Monday, October 25, 2010

Foreign Anniversary


Russell and I celebrated our 17th anniversary in Tokyo.  It's not the first time we celebrated in another country.  We spent our ten year anniversary in Tuscany, drinking our way through the country side and gesticulating wildly - we fit right in.  But this was the first time we celebrated in a foreign county that we now live in, unless Dallas, Texas counts.  That was like a whole other country.  They even speak their own language.  Y'all!

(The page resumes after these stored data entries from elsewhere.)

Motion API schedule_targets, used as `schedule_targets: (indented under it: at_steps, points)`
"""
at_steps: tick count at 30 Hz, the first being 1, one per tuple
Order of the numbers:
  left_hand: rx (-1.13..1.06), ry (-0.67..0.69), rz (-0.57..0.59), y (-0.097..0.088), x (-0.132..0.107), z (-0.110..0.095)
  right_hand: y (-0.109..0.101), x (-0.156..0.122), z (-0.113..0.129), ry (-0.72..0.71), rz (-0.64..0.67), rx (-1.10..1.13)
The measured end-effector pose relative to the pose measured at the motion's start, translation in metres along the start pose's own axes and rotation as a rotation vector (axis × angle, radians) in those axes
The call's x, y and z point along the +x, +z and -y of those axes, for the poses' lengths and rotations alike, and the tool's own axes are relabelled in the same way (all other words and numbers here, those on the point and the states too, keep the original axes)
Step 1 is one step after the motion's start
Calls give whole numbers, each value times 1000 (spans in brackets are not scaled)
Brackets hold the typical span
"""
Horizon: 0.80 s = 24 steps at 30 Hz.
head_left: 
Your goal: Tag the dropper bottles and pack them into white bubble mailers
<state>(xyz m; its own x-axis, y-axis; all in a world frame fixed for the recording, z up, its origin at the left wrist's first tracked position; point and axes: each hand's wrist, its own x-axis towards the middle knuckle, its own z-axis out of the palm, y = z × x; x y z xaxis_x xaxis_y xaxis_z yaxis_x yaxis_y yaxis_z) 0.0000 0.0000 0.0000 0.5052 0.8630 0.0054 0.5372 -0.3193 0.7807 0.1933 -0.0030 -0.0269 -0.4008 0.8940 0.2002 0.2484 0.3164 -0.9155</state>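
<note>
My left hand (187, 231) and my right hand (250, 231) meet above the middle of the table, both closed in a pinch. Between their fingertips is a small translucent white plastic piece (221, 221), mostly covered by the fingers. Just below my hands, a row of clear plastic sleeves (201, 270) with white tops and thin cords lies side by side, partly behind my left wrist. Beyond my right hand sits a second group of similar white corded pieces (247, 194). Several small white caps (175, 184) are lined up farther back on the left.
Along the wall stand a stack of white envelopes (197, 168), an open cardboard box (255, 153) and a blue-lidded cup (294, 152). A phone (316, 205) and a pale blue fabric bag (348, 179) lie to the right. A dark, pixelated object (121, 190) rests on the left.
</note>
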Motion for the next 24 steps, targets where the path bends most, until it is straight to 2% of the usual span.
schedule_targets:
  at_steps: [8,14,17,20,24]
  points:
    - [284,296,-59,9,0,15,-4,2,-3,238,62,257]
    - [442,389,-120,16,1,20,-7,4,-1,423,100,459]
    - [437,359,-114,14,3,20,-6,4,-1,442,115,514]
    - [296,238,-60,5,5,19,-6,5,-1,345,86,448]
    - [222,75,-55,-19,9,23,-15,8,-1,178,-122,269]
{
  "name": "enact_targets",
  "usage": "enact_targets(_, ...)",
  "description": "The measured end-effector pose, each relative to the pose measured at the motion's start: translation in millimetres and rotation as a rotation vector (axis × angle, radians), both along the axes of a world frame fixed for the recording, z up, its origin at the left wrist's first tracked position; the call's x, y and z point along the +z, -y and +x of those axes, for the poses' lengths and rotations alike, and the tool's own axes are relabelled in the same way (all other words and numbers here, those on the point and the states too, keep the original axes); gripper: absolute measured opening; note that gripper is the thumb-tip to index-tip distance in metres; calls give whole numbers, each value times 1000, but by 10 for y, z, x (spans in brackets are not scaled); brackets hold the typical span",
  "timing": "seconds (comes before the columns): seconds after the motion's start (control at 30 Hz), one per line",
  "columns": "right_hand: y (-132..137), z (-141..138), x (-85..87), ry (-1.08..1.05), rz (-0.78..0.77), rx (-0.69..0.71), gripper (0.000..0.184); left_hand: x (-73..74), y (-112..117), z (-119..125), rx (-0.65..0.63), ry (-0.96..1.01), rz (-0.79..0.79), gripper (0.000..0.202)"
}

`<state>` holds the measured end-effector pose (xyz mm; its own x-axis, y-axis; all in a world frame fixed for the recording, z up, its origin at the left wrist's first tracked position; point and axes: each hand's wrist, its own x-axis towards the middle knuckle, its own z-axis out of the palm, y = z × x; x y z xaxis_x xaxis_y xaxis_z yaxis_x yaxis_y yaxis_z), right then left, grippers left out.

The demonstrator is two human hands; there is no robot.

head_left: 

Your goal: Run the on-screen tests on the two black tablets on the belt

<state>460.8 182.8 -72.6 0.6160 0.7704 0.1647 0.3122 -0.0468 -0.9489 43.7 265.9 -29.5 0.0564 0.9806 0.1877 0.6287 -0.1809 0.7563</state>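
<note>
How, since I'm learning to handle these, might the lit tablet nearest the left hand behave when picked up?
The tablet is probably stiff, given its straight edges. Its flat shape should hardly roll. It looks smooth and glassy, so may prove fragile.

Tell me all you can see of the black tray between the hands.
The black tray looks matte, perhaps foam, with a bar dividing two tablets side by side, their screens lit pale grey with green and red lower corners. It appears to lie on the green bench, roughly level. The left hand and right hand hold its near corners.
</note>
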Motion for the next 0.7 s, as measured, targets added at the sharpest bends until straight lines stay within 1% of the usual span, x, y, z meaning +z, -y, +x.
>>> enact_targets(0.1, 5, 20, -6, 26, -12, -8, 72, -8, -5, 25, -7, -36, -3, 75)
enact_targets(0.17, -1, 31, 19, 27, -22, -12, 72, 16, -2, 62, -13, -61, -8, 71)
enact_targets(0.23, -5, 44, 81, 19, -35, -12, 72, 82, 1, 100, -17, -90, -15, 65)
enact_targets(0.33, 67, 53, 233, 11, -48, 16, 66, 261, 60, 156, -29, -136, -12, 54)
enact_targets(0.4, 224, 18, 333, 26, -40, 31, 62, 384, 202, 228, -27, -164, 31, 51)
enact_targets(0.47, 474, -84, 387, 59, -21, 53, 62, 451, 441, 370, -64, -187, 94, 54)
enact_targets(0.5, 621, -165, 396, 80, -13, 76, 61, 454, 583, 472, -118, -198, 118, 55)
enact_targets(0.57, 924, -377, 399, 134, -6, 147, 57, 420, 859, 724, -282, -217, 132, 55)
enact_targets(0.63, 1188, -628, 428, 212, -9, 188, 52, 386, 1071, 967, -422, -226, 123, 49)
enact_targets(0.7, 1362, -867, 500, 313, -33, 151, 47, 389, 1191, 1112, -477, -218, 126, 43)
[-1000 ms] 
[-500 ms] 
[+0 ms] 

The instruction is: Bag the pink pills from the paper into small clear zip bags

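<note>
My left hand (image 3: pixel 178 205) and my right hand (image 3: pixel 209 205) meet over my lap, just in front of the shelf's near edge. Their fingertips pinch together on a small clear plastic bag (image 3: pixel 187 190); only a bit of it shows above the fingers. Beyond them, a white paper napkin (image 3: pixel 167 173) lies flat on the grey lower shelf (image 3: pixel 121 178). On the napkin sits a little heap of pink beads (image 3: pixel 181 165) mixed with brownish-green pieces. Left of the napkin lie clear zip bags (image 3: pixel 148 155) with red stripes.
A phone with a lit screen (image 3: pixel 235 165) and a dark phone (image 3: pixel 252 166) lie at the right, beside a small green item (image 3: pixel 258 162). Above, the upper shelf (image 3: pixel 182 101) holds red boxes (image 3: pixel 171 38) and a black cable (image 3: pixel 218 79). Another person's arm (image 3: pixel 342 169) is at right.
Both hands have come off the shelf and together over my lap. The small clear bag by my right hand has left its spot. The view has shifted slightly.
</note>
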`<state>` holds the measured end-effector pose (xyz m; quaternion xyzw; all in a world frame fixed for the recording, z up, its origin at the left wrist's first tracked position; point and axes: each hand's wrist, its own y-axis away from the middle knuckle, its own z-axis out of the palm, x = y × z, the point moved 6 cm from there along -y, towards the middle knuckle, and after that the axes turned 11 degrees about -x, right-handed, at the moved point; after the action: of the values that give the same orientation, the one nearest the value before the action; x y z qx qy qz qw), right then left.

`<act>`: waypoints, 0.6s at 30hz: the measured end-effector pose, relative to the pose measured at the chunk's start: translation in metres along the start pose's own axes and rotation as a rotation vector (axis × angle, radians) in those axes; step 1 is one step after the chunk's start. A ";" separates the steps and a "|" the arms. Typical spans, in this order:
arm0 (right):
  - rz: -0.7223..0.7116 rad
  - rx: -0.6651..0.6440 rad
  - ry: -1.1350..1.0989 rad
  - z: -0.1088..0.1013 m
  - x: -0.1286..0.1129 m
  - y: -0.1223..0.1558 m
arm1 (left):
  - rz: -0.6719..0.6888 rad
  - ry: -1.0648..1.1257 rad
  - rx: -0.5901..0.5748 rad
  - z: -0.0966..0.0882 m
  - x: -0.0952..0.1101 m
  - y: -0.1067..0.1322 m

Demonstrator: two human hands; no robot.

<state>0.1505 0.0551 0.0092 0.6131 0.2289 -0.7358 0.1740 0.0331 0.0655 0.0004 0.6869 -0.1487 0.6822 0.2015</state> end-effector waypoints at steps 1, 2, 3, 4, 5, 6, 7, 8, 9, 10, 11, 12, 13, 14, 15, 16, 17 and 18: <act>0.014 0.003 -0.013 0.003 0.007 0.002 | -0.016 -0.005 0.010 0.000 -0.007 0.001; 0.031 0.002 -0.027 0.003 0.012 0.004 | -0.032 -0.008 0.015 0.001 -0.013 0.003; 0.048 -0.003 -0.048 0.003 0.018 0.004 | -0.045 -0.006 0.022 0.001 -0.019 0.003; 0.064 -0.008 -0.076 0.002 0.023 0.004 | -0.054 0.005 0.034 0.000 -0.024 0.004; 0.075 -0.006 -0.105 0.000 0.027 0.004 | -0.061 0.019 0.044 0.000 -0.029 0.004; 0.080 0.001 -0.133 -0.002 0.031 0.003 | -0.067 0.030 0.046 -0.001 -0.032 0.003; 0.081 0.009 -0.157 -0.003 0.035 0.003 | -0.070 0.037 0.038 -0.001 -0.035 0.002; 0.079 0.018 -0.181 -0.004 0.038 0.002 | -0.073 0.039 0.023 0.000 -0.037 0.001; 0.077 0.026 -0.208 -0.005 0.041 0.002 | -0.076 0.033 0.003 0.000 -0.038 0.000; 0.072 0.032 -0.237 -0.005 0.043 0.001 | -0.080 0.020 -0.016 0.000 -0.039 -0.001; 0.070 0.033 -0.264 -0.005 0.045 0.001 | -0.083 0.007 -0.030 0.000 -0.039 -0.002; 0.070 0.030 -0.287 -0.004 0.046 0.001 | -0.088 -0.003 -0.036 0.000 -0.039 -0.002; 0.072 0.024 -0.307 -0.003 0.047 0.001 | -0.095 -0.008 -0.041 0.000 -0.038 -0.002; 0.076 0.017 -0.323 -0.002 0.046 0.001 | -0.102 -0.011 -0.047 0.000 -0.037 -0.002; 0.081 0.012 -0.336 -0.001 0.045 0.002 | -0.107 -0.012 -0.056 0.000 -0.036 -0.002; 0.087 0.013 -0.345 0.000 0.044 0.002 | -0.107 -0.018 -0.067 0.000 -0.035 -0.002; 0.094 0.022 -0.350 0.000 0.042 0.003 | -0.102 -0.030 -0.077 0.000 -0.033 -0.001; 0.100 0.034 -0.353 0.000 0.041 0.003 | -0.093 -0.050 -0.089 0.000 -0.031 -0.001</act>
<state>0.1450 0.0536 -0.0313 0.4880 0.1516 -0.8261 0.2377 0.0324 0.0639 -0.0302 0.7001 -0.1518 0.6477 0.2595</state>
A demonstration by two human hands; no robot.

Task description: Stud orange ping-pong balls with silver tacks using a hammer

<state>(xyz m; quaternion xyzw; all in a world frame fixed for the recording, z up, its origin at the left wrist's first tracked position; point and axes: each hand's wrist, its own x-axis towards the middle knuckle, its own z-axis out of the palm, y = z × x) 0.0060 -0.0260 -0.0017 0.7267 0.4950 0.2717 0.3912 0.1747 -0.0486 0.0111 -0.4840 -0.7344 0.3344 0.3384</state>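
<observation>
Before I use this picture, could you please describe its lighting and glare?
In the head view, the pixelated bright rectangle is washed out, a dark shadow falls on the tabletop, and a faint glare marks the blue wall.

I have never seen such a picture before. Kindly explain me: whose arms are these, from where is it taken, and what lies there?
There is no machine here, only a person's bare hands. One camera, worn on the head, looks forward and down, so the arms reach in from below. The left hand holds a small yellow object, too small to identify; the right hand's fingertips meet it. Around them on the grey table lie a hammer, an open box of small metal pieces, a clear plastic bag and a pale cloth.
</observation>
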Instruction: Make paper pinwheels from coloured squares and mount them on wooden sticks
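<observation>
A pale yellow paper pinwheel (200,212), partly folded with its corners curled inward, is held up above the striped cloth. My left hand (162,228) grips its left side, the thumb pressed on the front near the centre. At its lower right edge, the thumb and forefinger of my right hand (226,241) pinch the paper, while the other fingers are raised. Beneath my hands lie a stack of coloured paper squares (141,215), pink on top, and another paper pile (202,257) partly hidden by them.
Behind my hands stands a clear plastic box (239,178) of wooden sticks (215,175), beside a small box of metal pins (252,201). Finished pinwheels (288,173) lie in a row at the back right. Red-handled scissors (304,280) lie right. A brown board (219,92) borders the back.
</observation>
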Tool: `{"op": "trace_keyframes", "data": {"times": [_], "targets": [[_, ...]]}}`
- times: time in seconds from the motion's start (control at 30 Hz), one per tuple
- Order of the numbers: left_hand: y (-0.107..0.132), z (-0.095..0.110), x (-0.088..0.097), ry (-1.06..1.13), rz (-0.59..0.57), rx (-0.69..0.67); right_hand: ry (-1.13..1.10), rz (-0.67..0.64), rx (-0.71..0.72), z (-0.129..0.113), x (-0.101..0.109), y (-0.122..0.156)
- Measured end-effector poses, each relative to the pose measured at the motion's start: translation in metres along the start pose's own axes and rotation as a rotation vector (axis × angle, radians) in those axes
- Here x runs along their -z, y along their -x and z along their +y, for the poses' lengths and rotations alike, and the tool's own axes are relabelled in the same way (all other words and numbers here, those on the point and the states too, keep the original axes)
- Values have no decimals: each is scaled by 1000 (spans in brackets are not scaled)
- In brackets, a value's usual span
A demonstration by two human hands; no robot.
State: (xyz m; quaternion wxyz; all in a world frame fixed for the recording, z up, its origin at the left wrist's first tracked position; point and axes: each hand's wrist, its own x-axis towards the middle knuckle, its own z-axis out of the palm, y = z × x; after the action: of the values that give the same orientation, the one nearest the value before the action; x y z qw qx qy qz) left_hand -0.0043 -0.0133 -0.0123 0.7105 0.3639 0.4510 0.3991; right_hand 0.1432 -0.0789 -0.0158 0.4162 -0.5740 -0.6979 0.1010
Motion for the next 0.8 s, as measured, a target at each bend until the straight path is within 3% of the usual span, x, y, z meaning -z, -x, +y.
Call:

Somebody told me there are more restaurants in Tokyo than any other city.  I believe them.  Just as I believe there are more French restaurants in Tokyo than there are in Paris.  No joke.  Lord knows you can get a better croissant in Tokyo than you can in Paris.  Come to Tokyo and I'll prove it.  Last weekend we had a cocktail with a French woman and she stated the same thing without any prompting from me.  I swear!

I did try to go on line and get some fun facts.  I need Conrad (a very resourceful friend of mine, full of inane facts and strong opinions). I couldn't find stats comparing international cities but I did find out that Japan has 3,891 McDonalds, second only to that hamburger super power: the United States with, 13,491 as of 1/23/10.

All of this is a mildly entertaining lead in to our anniversary dinner, celebrated at, you guessed it, a French restaurant in Tokyo called L'Auberge de I'lll which I found in the 2010 Michelin guide for Tokyo.  Making a reservation in Tokyo was challenging given the fact I speak very little, scratch that, almost no Japanese.  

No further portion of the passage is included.